**Your objective**
Word for word, reproduce each line of the data below, omitting every image.

**Dataset section**

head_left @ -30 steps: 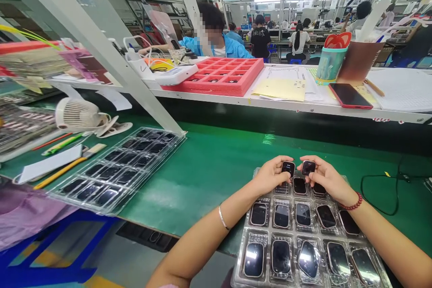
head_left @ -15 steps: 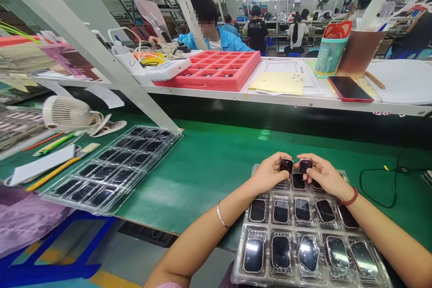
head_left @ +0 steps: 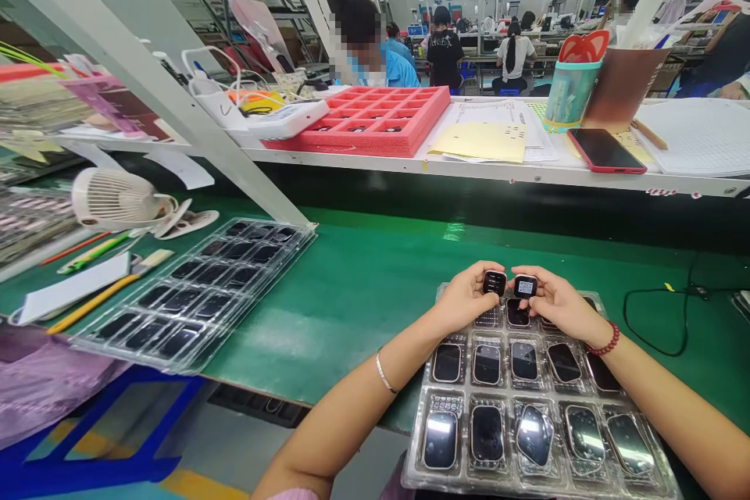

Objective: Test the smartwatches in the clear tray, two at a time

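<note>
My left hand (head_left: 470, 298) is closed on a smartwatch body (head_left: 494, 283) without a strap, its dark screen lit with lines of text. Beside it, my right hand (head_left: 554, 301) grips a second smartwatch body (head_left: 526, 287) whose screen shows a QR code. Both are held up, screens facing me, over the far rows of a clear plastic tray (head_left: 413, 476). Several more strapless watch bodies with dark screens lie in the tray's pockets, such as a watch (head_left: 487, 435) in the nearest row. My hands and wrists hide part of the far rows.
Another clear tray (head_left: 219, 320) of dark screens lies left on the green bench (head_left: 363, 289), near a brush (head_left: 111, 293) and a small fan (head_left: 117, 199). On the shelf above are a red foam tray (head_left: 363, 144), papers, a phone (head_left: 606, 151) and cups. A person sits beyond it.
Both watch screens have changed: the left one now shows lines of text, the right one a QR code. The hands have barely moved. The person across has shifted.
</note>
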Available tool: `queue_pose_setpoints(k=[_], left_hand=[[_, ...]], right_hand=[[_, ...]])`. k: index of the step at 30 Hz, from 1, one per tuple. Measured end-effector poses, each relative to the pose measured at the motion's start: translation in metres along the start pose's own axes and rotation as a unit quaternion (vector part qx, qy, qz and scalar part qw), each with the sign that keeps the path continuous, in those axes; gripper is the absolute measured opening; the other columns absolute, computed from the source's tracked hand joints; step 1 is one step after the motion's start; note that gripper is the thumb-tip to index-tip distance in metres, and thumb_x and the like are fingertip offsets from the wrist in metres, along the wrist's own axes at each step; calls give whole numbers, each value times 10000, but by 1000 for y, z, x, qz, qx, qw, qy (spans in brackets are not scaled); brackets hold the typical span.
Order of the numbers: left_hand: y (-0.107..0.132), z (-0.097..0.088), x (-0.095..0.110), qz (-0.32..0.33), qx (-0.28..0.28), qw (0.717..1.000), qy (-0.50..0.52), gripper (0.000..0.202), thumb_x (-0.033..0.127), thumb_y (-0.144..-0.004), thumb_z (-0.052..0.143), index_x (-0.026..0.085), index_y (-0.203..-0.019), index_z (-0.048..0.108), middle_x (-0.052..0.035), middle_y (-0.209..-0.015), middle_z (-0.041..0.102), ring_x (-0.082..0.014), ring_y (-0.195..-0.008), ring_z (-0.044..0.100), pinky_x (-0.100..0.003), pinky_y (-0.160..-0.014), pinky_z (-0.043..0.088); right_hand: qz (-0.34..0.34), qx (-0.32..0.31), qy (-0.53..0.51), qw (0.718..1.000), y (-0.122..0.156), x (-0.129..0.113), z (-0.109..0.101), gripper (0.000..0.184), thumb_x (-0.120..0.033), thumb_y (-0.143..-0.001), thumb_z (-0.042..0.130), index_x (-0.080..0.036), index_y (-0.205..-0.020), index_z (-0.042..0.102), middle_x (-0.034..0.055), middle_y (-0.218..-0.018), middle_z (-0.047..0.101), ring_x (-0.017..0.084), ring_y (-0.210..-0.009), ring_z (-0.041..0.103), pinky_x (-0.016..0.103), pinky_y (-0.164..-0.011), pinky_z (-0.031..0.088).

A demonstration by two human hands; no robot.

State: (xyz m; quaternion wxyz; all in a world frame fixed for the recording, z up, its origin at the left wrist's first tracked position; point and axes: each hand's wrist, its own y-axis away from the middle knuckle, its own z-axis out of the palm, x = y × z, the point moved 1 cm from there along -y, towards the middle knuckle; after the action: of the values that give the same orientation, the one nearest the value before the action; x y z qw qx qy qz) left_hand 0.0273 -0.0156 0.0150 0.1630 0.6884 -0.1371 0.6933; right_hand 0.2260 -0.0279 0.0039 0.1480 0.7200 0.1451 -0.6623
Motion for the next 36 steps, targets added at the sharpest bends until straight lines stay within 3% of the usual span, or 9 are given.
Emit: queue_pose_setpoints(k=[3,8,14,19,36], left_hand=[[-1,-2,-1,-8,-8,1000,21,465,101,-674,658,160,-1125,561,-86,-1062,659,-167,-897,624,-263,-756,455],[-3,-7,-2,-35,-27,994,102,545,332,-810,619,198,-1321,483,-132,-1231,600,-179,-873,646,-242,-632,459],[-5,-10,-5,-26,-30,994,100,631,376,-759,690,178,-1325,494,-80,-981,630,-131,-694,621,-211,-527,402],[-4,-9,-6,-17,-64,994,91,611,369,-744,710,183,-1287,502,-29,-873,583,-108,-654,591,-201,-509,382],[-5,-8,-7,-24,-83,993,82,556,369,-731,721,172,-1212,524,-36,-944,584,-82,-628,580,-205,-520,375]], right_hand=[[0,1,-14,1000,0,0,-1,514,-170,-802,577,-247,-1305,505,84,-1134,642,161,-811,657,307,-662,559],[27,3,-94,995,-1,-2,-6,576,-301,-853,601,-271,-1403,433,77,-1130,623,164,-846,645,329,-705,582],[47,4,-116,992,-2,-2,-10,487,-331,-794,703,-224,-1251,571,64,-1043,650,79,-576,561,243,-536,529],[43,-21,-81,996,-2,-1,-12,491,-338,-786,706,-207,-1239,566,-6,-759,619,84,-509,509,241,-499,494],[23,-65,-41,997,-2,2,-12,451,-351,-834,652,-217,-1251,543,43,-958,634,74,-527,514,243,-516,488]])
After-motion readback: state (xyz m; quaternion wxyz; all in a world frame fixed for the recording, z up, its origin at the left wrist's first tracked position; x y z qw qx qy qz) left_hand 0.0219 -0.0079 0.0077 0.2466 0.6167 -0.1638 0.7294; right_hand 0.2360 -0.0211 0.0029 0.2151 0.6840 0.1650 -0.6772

**Response area**
head_left @ -30 steps: 
head_left @ -15 steps: 
head_left @ +0 steps: 

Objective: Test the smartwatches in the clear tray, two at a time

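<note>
My left hand (head_left: 470, 298) is closed on a smartwatch body (head_left: 494, 283) without a strap, its dark screen lit with lines of text. Beside it, my right hand (head_left: 554, 301) grips a second smartwatch body (head_left: 526, 287) whose screen shows a QR code. Both are held up, screens facing me, over the far rows of a clear plastic tray (head_left: 413, 476). Several more strapless watch bodies with dark screens lie in the tray's pockets, such as a watch (head_left: 487, 435) in the nearest row. My hands and wrists hide part of the far rows.
Another clear tray (head_left: 219, 320) of dark screens lies left on the green bench (head_left: 363, 289), near a brush (head_left: 111, 293) and a small fan (head_left: 117, 199). On the shelf above are a red foam tray (head_left: 363, 144), papers, a phone (head_left: 606, 151) and cups. A person sits beyond it.
Both watch screens have changed: the left one now shows lines of text, the right one a QR code. The hands have barely moved. The person across has shifted.
</note>
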Available tool: `queue_pose_setpoints(k=[_], left_hand=[[_, ...]], right_hand=[[_, ...]])`. k: index of the step at 30 Hz, from 1, one per tuple. Measured end-effector poses, each relative to the pose measured at the motion's start: translation in metres along the start pose's own axes and rotation as a unit quaternion (vector part qx, qy, qz and scalar part qw), each with the sign that keeps the path continuous, in those axes; gripper is the absolute measured opening; the other columns absolute, computed from the source's tracked hand joints; step 1 is one step after the motion's start; note that gripper is the thumb-tip to index-tip distance in metres, and thumb_x and the like are fingertip offsets from the wrist in metres, along the wrist's own axes at each step; calls give whole numbers, each value times 10000, but by 1000 for y, z, x, qz, qx, qw, qy (spans in brackets are not scaled); brackets hold the typical span.
Order of the numbers: left_hand: y (-0.107..0.132), z (-0.097..0.088), x (-0.095..0.110), qz (-0.32..0.33), qx (-0.28..0.28), qw (0.717..1.000), qy (-0.50..0.52), gripper (0.000..0.202), thumb_x (-0.033..0.127), thumb_y (-0.144..-0.004), thumb_z (-0.052..0.143), index_x (-0.026..0.085), index_y (-0.203..-0.019), index_z (-0.048..0.108), middle_x (-0.052..0.035), middle_y (-0.209..-0.015), middle_z (-0.041..0.102), ring_x (-0.082..0.014), ring_y (-0.195..-0.008), ring_z (-0.044..0.100), pinky_x (-0.100..0.003), pinky_y (-0.160..-0.014), pinky_z (-0.043..0.088); right_hand: qz (-0.34..0.34), qx (-0.32..0.31), qy (-0.53..0.51), qw (0.718..1.000), y (-0.122..0.156), x (-0.129..0.113), z (-0.109..0.101), gripper (0.000..0.184), thumb_x (-0.120..0.033), thumb_y (-0.143..-0.001), thumb_z (-0.042..0.130), index_x (-0.080..0.036), index_y (-0.205..-0.020), index_z (-0.042..0.102), middle_x (-0.034..0.055), middle_y (-0.218..-0.018), middle_z (-0.047..0.101), ring_x (-0.017..0.084), ring_y (-0.210..-0.009), ring_z (-0.041..0.103), pinky_x (-0.016..0.103), pinky_y (-0.164..-0.011), pinky_z (-0.031..0.088).

A demonstration by two human hands; no robot.

State: (xyz m; quaternion wxyz; all in a world frame fixed for the recording, z up, its origin at the left wrist's first tracked position; point and axes: each hand's wrist, its own y-axis away from the middle knuckle, its own z-axis out of the palm, x = y × z, the point moved 1 cm from there along -y, towards the middle knuckle; after the action: of the values that give the same orientation, the one nearest the value before the action; x y z qw qx qy qz) left_hand 0.0273 -0.0156 0.0150 0.1630 0.6884 -0.1371 0.6933; right_hand 0.2260 -0.0279 0.0039 0.1480 0.7200 0.1451 -0.6623
Motion for the next 36 steps, targets added at the sharpest bends until straight lines stay within 3% of the usual span, or 9 are given.
Emit: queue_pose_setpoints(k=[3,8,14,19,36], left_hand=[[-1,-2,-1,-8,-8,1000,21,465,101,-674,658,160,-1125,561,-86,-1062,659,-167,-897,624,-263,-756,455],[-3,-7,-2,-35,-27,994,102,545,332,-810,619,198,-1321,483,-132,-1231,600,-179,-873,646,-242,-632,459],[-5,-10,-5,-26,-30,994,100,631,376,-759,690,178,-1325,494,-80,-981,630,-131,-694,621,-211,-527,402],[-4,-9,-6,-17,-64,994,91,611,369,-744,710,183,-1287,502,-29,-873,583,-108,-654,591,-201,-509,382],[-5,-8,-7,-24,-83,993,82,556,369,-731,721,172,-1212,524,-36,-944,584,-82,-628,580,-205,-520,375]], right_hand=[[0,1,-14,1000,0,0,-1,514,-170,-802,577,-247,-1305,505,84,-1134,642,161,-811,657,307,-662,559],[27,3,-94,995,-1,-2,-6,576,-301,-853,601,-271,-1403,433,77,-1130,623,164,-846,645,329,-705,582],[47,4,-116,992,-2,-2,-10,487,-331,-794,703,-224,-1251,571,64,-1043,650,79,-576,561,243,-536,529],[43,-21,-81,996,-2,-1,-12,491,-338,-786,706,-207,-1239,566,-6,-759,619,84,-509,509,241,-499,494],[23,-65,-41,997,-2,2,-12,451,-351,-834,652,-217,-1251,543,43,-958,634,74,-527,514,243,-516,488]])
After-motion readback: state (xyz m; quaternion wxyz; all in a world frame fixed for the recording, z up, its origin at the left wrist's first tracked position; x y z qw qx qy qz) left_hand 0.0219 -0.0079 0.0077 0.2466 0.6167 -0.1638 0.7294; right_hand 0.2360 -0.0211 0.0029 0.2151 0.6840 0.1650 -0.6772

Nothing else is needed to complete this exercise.